PROBLEM STATEMENT: Pull every line containing "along" out of the listing below.

MATERIAL PROVIDED:
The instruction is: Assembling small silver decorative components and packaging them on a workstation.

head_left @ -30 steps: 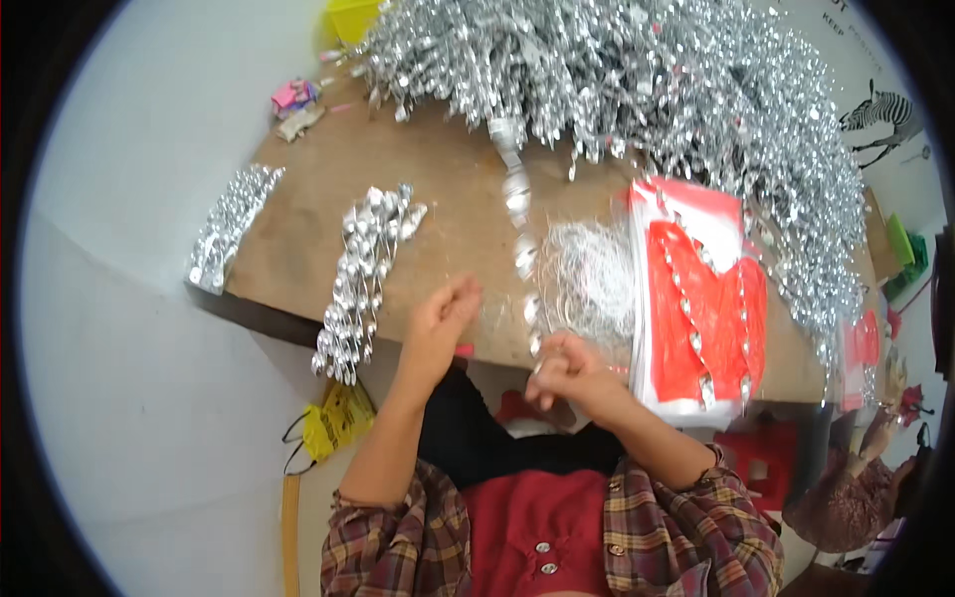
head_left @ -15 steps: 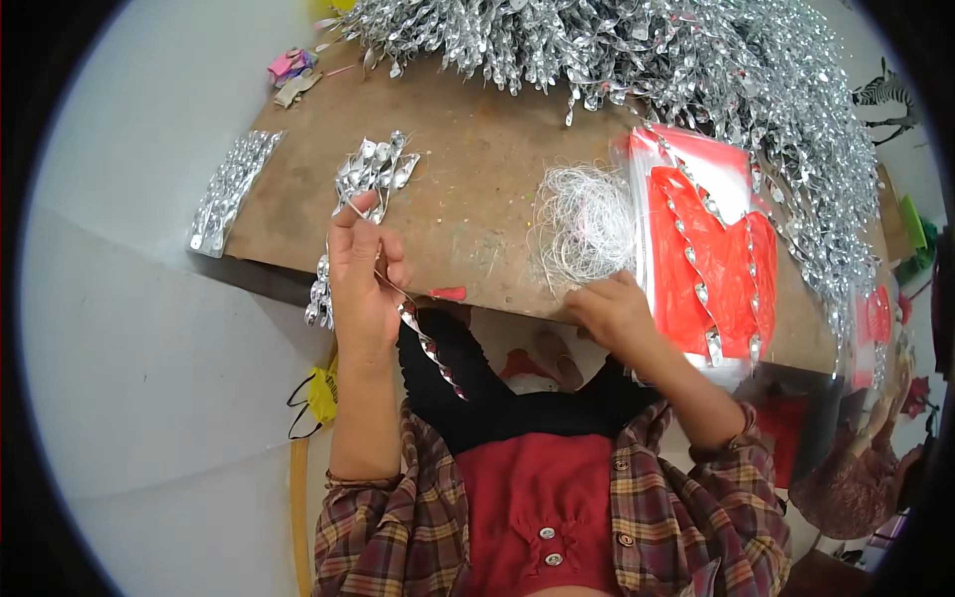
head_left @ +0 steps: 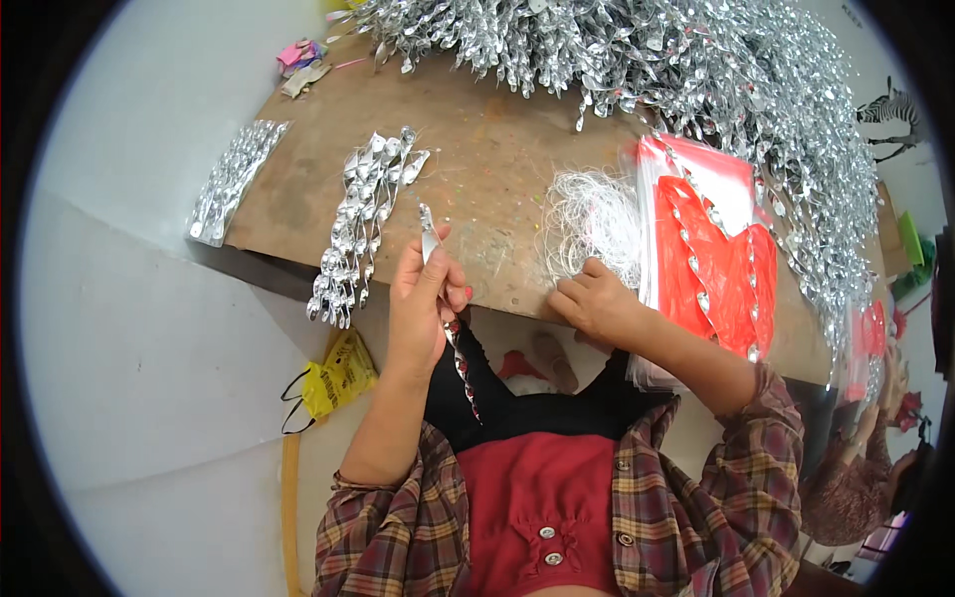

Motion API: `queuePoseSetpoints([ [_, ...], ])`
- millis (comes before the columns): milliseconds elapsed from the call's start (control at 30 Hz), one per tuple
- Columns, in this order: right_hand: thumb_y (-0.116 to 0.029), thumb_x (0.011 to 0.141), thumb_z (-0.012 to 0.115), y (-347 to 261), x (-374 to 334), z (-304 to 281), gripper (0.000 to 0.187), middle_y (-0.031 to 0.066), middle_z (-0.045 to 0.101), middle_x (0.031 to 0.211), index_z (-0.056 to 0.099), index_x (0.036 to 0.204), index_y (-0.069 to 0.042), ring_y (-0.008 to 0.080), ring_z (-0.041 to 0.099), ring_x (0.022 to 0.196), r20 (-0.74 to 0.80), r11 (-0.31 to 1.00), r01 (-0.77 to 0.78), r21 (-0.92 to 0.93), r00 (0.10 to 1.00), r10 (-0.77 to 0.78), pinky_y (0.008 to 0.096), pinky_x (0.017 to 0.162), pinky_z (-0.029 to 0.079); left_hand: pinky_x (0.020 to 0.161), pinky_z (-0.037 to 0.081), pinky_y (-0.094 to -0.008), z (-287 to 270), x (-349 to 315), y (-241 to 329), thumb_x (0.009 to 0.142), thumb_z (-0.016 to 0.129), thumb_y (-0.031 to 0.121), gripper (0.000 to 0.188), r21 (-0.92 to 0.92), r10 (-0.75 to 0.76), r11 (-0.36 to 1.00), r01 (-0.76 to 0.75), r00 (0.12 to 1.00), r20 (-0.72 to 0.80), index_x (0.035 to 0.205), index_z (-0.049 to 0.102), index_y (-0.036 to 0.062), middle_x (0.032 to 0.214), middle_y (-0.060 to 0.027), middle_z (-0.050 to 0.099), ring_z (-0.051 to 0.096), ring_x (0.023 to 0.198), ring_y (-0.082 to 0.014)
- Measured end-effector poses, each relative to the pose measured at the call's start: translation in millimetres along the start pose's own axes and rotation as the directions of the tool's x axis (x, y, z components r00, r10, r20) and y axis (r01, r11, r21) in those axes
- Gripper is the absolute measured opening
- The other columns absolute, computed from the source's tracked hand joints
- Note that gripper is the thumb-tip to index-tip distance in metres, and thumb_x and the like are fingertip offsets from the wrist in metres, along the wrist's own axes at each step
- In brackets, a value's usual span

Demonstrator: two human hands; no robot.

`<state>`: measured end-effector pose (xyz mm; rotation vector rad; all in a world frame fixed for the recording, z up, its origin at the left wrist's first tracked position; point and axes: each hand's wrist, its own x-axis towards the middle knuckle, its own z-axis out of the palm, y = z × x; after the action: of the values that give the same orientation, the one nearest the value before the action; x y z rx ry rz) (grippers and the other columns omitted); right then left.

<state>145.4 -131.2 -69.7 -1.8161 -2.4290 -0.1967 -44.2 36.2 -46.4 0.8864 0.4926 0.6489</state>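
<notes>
My left hand (head_left: 426, 303) is closed on a twisted silver foil strip (head_left: 429, 227), whose upper end stands above the fingers and whose lower length hangs over my lap. At the table's front edge my right hand (head_left: 595, 302) is pinched, beside the tangle of white string (head_left: 594, 221); whatever lies between its fingertips is too fine to make out. Left of my left hand, a bunch of twisted foil strips (head_left: 360, 214) rests on the table and hangs over its edge. A small red object (head_left: 469, 293) shows at my left fingertips.
A large heap of silver foil strips (head_left: 637, 60) covers the table's far side. Red and clear plastic bags (head_left: 711, 254) lie at right with strips on them. More strips (head_left: 237, 183) lie at the left edge. A yellow bag (head_left: 340, 380) is below; another person (head_left: 846, 497) is at far right.
My left hand has moved right, away from the foil bunch, with a strip in it, and the bunch now shows whole. My right hand has shifted slightly left, staying near the string.
</notes>
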Motion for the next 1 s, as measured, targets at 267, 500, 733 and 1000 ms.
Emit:
queuePoseSetpoints([
  [267,-0.004,0.084,0.056,-1.5,6.7,-30.2,0.008,0.0080,0.050,0.077,0.051,0.090,-0.003,0.0173,0.047,0.063,-0.158,0.613,-0.445,0.653,0.711,0.685,0.0276,0.062,0.040,0.047,0.035,-0.0162,14.7,-6.1,4.2,0.094,0.053,0.021,0.036,0.122,0.021,0.992,-0.022,1.000,0.011,0.125,0.047,0.0039,0.073,0.0018,0.053,0.046,0.054,-0.0035],
  [500,-0.007,0.081,0.062,3.9,15.7,-34.3,0.005,0.0045,0.059,0.080,0.060,0.086,-0.009,0.0201,0.054,0.067,-0.257,0.778,-0.340,0.528,0.809,0.528,0.0309,0.067,0.040,0.051,0.035,-0.0164,28.4,-7.9,-8.6,0.092,0.055,0.015,0.033,0.248,-0.139,0.964,0.097,0.977,0.159,0.122,0.051,0.0032,0.075,0.0008,0.052,0.045,0.056,-0.0039],
  [733,-0.014,0.074,0.063,50.5,39.0,10.0,0.007,0.0002,0.055,0.068,0.060,0.080,-0.015,0.0171,0.053,0.062,-0.279,0.956,-0.270,0.117,0.915,0.293,0.0314,0.065,0.036,0.051,0.034,-0.0159,22.2,-6.5,-7.1,0.093,0.054,0.019,0.033,0.268,-0.111,0.960,0.083,0.990,0.091,0.122,0.052,0.0048,0.076,0.0016,0.051,0.044,0.056,-0.0020],
  [1000,-0.015,0.069,0.055,56.5,56.8,10.0,0.003,-0.0009,0.049,0.064,0.054,0.072,-0.015,0.0163,0.054,0.063,-0.043,0.998,0.042,-0.042,0.998,-0.044,0.0309,0.068,0.038,0.050,0.035,-0.0163,10.5,-6.6,-8.1,0.091,0.057,0.016,0.032,0.213,-0.133,0.970,0.117,0.989,0.064,0.119,0.053,0.0019,0.074,0.0007,0.052,0.045,0.056,-0.0032],
])
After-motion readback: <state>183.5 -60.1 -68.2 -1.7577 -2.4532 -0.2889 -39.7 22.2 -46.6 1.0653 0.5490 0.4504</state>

SOLUTION TO THIS PROBLEM:
- Measured end-effector poses, each relative to the pose measured at the call's start: translation in millimetres along the start pose's own axes and rotation as the directions of the tool's x axis (x, y, z components r00, r10, r20) and y axis (r01, r11, r21) in those axes
- Note that gripper is the thumb-tip to index-tip distance in metres, and thumb_x and the like are fingertip offsets from the wrist in metres, along the wrist's own axes at each step

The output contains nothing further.